[[ Recorded data, beginning ]]
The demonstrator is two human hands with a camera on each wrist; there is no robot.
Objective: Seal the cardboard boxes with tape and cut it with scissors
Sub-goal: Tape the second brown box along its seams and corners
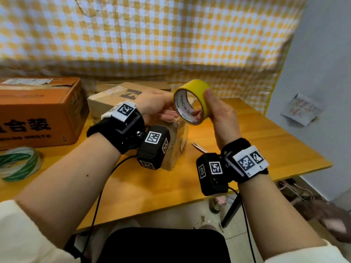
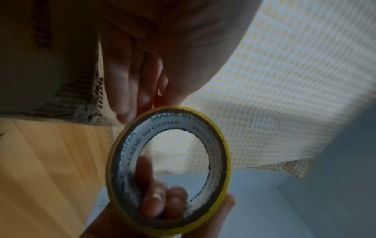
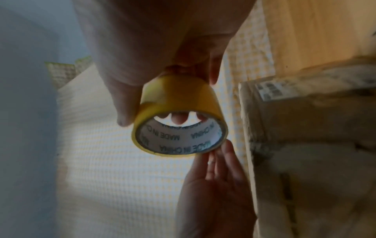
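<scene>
A yellow tape roll [image 1: 204,86] with a white printed core is held up above the wooden table [image 1: 266,141]. My right hand [image 1: 204,104] grips it, thumb on the outer face and fingers through the core [image 2: 158,202]. My left hand [image 1: 165,111] reaches in from the left with straight fingers [image 3: 213,161] touching the roll's [image 3: 179,99] rim. Below the left hand stands a small brown cardboard box [image 1: 114,99]. Scissors [image 1: 199,147] lie on the table, mostly hidden behind my right wrist.
A large orange cardboard box [image 1: 38,111] stands at the left, with a green-and-white tape roll [image 1: 19,164] in front of it. A checked cloth [image 1: 171,35] hangs behind the table. The table's right edge lies near a grey wall.
</scene>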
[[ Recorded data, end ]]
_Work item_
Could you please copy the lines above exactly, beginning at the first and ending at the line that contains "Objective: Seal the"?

_Task answer_
The demonstrator is two human hands with a camera on each wrist; there is no robot.
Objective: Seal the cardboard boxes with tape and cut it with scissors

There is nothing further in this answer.